ACWRecommender: A Tool for Validating Actionable Warnings with Weak Supervision

Zhipeng Xue,Zhipeng Gao,Xing Hu,Shanping Li
DOI: https://doi.org/10.48550/arXiv.2309.09721
2023-09-18
Abstract:Static analysis tools have gained popularity among developers for finding potential bugs, but their widespread adoption is hindered by the accomnpanying high false alarm rates (up to 90%). To address this challenge, previous studies proposed the concept of actionable warnings, and apply machine-learning methods to distinguish actionable warnings from false alarms. Despite these efforts, our preliminary study suggests that the current methods used to collect actionable warnings are rather shaky and unreliable, resulting in a large proportion of invalid actionable warnings. In this work, we mined 68,274 reversions from Top-500 Github C repositories to create a substantia actionable warning dataset and assigned weak labels to each warning's likelihood of being a real bug. To automatically identify actionable warnings and recommend those with a high probability of being real bugs (AWHB), we propose a two-stage framework called ACWRecommender. In the first stage, our tool use a pre-trained model, i.e., UniXcoder, to identify actionable warnings from a huge number of SA tool's reported warnings. In the second stage, we rerank valid actionable warnings to the top by using weakly supervised learning. Experimental results showed that our tool outperformed several baselines for actionable warning detection (in terms of F1-score) and performed better for AWHB recommendation (in terms of nDCG and MRR). Additionaly, we also performed an in-the-wild evaluation, we manually validated 24 warnings out of 2,197 reported warnings on 10 randomly selected projects, 22 of which were confirmed by developers as real bugs, demonstrating the practical usage of our tool.
Software Engineering
What problem does this paper attempt to address?

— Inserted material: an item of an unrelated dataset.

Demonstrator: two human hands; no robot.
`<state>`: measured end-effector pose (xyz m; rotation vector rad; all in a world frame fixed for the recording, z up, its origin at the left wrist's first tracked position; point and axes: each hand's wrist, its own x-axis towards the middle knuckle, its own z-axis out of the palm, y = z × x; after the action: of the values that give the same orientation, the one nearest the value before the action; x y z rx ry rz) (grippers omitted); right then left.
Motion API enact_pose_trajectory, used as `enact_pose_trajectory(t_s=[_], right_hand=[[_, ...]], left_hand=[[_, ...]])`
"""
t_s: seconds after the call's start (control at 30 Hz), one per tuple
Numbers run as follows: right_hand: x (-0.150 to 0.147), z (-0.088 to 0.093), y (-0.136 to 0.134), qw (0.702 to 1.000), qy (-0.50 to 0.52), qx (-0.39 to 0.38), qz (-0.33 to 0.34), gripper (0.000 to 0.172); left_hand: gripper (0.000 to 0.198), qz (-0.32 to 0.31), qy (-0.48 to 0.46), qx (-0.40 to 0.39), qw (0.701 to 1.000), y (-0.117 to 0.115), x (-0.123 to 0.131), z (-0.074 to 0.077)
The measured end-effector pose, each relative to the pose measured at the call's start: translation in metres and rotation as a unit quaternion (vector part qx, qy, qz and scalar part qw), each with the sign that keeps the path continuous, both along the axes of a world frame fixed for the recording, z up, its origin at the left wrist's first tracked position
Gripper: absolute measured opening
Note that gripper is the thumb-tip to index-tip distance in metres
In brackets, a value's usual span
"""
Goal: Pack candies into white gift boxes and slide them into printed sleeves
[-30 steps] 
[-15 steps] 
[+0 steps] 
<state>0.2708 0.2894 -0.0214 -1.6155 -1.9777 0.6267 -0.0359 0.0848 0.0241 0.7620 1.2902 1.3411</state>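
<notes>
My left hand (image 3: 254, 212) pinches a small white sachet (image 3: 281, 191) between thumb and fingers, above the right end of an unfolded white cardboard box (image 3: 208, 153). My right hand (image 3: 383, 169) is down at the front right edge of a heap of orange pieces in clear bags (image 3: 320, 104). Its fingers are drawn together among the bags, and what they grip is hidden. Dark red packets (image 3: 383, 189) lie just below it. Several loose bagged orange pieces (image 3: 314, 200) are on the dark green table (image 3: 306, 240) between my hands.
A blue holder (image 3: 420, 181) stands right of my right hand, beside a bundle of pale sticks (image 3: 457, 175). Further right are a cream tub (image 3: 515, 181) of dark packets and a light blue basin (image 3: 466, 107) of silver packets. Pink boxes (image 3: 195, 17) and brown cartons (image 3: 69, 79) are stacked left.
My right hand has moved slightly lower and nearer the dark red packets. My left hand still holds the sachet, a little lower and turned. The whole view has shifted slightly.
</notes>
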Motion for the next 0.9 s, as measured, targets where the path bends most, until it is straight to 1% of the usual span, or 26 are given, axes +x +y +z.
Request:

The paper aims to address the issue of high false positive rates in warnings generated by static analysis tools and proposes a method to automatically identify and recommend actionable warnings with a high probability of being real bugs (AWHB). Specifically, the paper attempts to solve the problem through the following points: 1. **Dataset Construction**: A large dataset was created by collecting data from the top 500 C projects on GitHub, including 538 actionable warnings and 30,590 false positives. 2. **Weak Supervision Labels**: To improve the effectiveness of actionable warnings, the paper introduces a weak supervision mechanism that assigns a score to each actionable warning, indicating its likelihood of being a real defect, based on semantic matching rules and structural matching rules. 3. **Two-Stage Framework**: - **Coarse-Grained Detection Stage**: Utilizes the pre-trained model UniXcoder to identify which warnings are actionable. - **Fine-Grained Re-ranking Stage**: Further fine-tunes the model using weak supervision learning to prioritize actionable warnings with a high probability of being real defects (AWHB) for developers. 4. **Experimental Evaluation**: The proposed method's effectiveness in identifying actionable warnings and recommending AWHBs was validated through quantitative analysis, and its practicality in reducing the workload for developers in finding real defects was demonstrated through real-world scenario evaluations.